- TASK REQUIREMENTS -
For this exercise, copy all the data exactly and include none of the pictures.

- DATASET EXTRACT -
== Segment start ==
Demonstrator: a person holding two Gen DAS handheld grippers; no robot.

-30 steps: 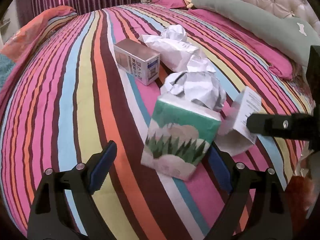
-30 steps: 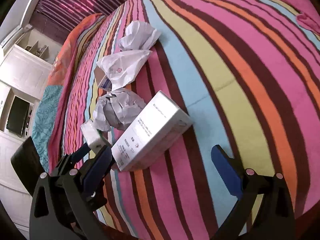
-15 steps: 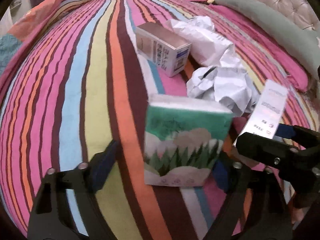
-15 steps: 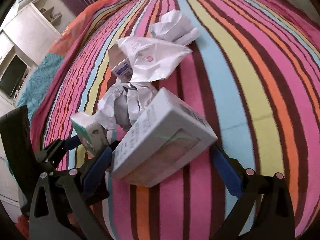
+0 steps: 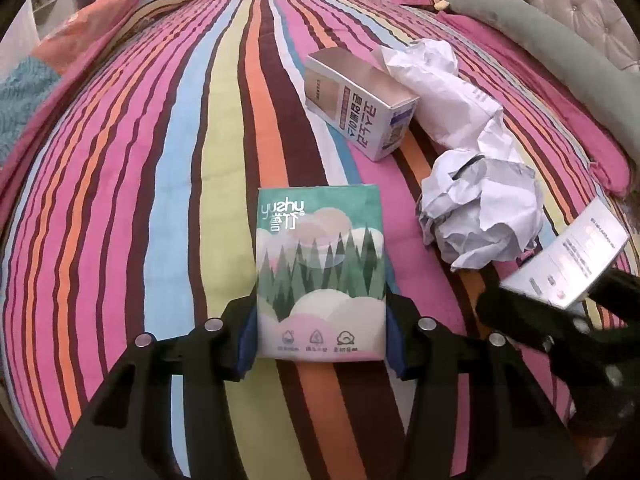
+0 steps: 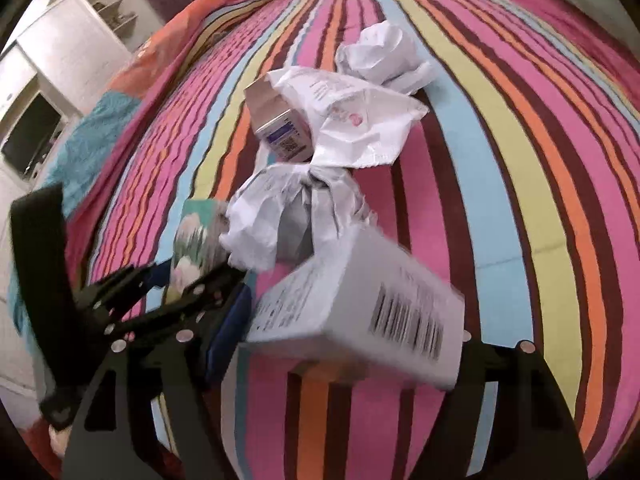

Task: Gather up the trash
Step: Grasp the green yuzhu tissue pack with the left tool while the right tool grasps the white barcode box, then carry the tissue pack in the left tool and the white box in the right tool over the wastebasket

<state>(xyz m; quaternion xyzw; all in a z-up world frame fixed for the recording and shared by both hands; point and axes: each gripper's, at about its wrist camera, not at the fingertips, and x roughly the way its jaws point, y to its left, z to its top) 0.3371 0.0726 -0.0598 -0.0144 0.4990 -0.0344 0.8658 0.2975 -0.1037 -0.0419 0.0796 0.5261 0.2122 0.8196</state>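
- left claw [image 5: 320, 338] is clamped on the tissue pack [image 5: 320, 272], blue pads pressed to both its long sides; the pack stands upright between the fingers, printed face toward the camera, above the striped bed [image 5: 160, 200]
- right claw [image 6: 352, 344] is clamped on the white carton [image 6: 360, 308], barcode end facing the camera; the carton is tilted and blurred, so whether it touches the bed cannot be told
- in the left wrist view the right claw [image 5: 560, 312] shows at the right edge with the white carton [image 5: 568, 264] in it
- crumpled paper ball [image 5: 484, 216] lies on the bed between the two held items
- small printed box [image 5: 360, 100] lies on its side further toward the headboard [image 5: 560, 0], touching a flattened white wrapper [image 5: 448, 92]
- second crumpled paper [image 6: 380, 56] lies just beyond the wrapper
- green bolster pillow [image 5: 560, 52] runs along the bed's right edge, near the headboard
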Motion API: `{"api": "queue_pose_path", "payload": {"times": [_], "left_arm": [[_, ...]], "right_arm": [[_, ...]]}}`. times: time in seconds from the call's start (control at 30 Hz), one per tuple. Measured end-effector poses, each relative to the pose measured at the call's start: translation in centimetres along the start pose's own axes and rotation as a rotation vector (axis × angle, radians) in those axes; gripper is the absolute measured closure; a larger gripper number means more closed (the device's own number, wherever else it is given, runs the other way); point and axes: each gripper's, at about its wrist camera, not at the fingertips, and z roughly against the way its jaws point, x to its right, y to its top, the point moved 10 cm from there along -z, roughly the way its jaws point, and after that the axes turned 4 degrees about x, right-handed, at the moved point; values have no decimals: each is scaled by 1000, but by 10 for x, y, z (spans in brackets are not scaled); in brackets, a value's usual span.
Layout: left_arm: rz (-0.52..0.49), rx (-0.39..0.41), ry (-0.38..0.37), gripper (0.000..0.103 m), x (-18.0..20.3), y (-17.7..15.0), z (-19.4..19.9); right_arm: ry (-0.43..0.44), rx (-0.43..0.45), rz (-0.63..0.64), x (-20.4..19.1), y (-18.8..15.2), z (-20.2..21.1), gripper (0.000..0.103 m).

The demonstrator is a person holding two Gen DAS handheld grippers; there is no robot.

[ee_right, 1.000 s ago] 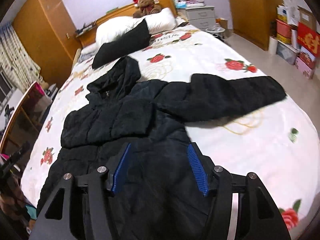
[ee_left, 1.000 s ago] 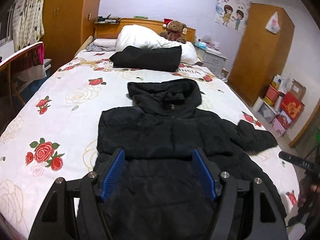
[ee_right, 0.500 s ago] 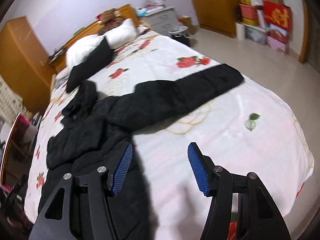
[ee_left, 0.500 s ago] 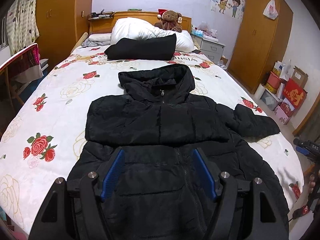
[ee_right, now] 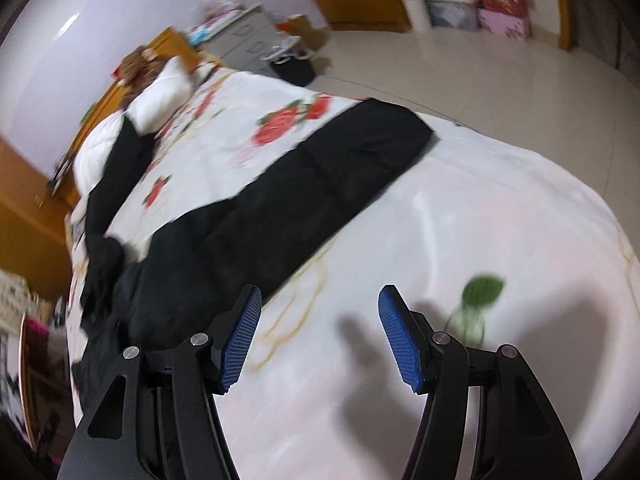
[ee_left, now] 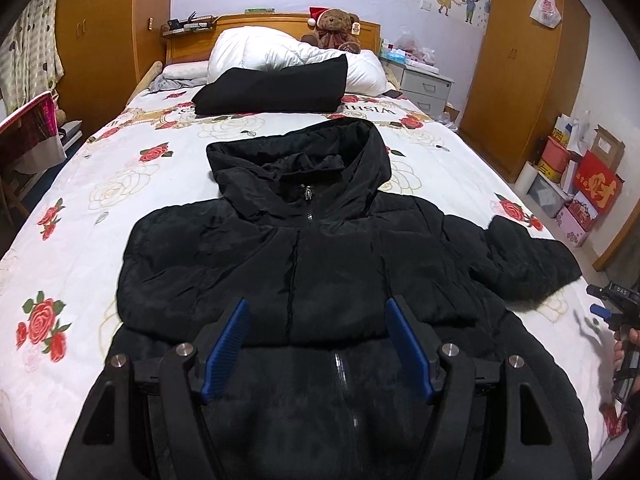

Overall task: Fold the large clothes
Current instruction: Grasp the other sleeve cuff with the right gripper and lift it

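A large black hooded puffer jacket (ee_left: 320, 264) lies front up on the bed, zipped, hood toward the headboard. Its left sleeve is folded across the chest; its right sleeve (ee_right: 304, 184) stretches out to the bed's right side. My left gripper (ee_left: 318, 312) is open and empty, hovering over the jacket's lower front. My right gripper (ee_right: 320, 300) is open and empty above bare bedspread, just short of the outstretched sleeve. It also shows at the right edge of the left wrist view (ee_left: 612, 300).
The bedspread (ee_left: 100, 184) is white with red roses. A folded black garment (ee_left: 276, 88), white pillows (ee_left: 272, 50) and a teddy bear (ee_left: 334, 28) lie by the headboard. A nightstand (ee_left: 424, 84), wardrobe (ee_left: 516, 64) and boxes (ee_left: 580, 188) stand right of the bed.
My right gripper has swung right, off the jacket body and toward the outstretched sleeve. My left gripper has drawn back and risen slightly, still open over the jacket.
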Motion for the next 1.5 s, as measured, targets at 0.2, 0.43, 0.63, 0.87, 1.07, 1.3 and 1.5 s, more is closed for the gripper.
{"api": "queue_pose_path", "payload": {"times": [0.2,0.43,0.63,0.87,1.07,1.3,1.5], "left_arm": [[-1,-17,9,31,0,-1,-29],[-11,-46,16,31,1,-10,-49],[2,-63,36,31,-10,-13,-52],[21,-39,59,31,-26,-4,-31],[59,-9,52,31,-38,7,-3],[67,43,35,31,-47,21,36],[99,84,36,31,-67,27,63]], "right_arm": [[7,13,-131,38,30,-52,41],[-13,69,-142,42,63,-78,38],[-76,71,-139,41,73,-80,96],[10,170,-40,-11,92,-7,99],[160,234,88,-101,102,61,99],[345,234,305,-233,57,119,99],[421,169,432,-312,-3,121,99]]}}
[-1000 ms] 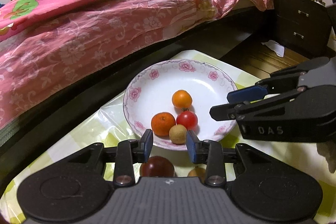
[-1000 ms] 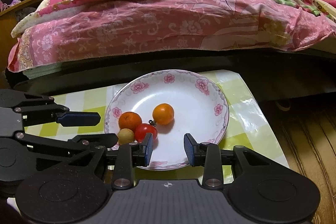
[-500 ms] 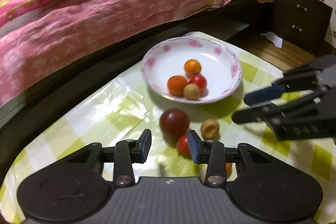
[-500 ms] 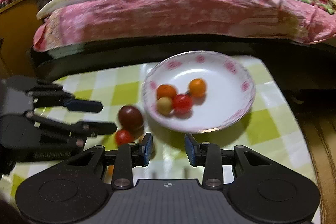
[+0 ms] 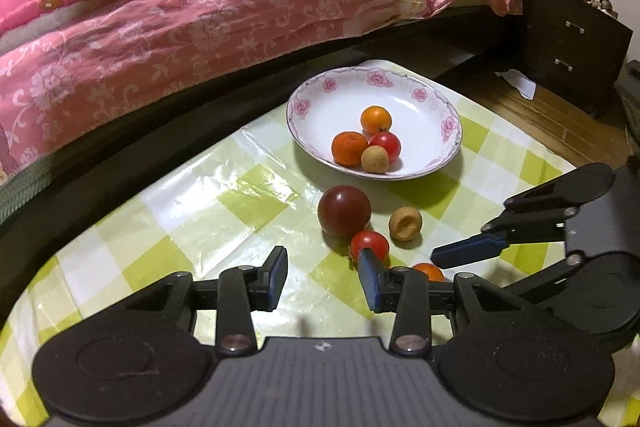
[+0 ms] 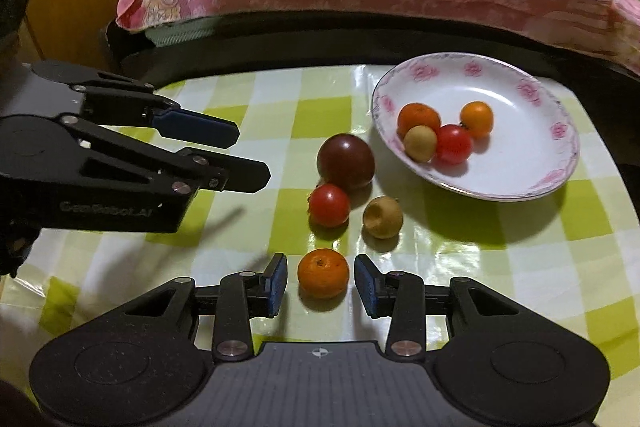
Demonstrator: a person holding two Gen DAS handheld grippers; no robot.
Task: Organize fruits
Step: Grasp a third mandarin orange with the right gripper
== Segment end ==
- SOLUTION BELOW -
Demonstrator: a person holding two Gen DAS handheld grippers; no robot.

-30 steps: 
-30 steps: 
-15 steps: 
-15 steps: 
+0 steps: 
+0 steps: 

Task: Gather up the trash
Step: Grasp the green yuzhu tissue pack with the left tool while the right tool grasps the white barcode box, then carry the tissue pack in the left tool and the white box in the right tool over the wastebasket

<state>(xyz m; quaternion xyzw; all in a z-up world frame fixed for the recording and shared by both hands; point and axes: each gripper's, at about its wrist camera, not at the fingertips, and x roughly the way its jaws point, y to its left, z to its top) 0.3371 0.0726 -0.0598 -0.0144 0.4990 -0.0344 0.8658 0.2975 -0.1037 -0.0419 0.0796 0.5261 0.2122 0.8196</state>
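- left claw [image 5: 320, 338] is clamped on the tissue pack [image 5: 320, 272], blue pads pressed to both its long sides; the pack stands upright between the fingers, printed face toward the camera, above the striped bed [image 5: 160, 200]
- right claw [image 6: 352, 344] is clamped on the white carton [image 6: 360, 308], barcode end facing the camera; the carton is tilted and blurred, so whether it touches the bed cannot be told
- in the left wrist view the right claw [image 5: 560, 312] shows at the right edge with the white carton [image 5: 568, 264] in it
- crumpled paper ball [image 5: 484, 216] lies on the bed between the two held items
- small printed box [image 5: 360, 100] lies on its side further toward the headboard [image 5: 560, 0], touching a flattened white wrapper [image 5: 448, 92]
- second crumpled paper [image 6: 380, 56] lies just beyond the wrapper
- green bolster pillow [image 5: 560, 52] runs along the bed's right edge, near the headboard
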Motion API: `{"api": "queue_pose_path", "payload": {"times": [_], "left_arm": [[_, ...]], "right_arm": [[_, ...]]}}`. times: time in seconds from the call's start (control at 30 Hz), one per tuple. Measured end-effector poses, each relative to the pose measured at the call's start: translation in centimetres along the start pose's own axes and rotation as a rotation vector (axis × angle, radians) in those axes; gripper is the absolute measured closure; a larger gripper number means more closed (the device's own number, wherever else it is given, runs the other way); point and axes: each gripper's, at about its wrist camera, not at the fingertips, and z roughly against the way its jaws point, x to its right, y to its top, the point moved 10 cm from there along -z, roughly the way its jaws point, and after that the axes turned 4 degrees about x, right-handed, at the moved point; values have no decimals: each is scaled by 1000, but by 10 for x, y, z (spans in brackets are not scaled); in brackets, a value's usual span.
Layout: left_arm: rz (-0.52..0.49), rx (-0.39..0.41), ry (-0.38..0.37), gripper (0.000..0.103 m), x (-18.0..20.3), y (-17.7..15.0), z (-19.4..19.9); right_arm: ry (-0.43..0.44), rx (-0.43..0.45), rz (-0.63..0.64), x (-20.4..19.1), y (-18.8..15.2), z (-20.2..21.1), gripper (0.000..0.103 m).

The demonstrator is a person holding two Gen DAS handheld grippers; there is no robot.

[ee_right, 1.000 s ago] 
[ee_left, 1.000 s ago] 
[ee_right, 0.500 s ago] 
[ee_left, 0.500 s ago] 
[ee_right, now] 
[ee_left, now] 

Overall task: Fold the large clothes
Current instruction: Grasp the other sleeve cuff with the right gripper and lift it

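A large black hooded puffer jacket (ee_left: 320, 264) lies front up on the bed, zipped, hood toward the headboard. Its left sleeve is folded across the chest; its right sleeve (ee_right: 304, 184) stretches out to the bed's right side. My left gripper (ee_left: 318, 312) is open and empty, hovering over the jacket's lower front. My right gripper (ee_right: 320, 300) is open and empty above bare bedspread, just short of the outstretched sleeve. It also shows at the right edge of the left wrist view (ee_left: 612, 300).
The bedspread (ee_left: 100, 184) is white with red roses. A folded black garment (ee_left: 276, 88), white pillows (ee_left: 272, 50) and a teddy bear (ee_left: 334, 28) lie by the headboard. A nightstand (ee_left: 424, 84), wardrobe (ee_left: 516, 64) and boxes (ee_left: 580, 188) stand right of the bed.
My right gripper has swung right, off the jacket body and toward the outstretched sleeve. My left gripper has drawn back and risen slightly, still open over the jacket.
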Motion for the next 1.5 s, as measured, targets at 0.2, 0.43, 0.63, 0.87, 1.07, 1.3 and 1.5 s, more is closed for the gripper.
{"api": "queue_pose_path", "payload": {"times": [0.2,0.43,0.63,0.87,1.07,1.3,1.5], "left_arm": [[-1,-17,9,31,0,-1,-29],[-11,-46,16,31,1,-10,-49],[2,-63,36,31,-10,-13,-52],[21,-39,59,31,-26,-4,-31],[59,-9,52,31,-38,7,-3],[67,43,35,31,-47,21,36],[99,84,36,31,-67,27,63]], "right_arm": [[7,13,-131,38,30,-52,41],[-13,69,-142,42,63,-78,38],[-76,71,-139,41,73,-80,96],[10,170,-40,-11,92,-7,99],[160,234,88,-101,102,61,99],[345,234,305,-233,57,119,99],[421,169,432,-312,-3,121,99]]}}
[-1000 ms] 
[-1000 ms] 
[-500 ms] 
[-500 ms] 
[+0 ms] 
[+0 ms] 
Demonstrator: a person holding two Gen DAS handheld grippers; no robot.
Task: Organize fruits
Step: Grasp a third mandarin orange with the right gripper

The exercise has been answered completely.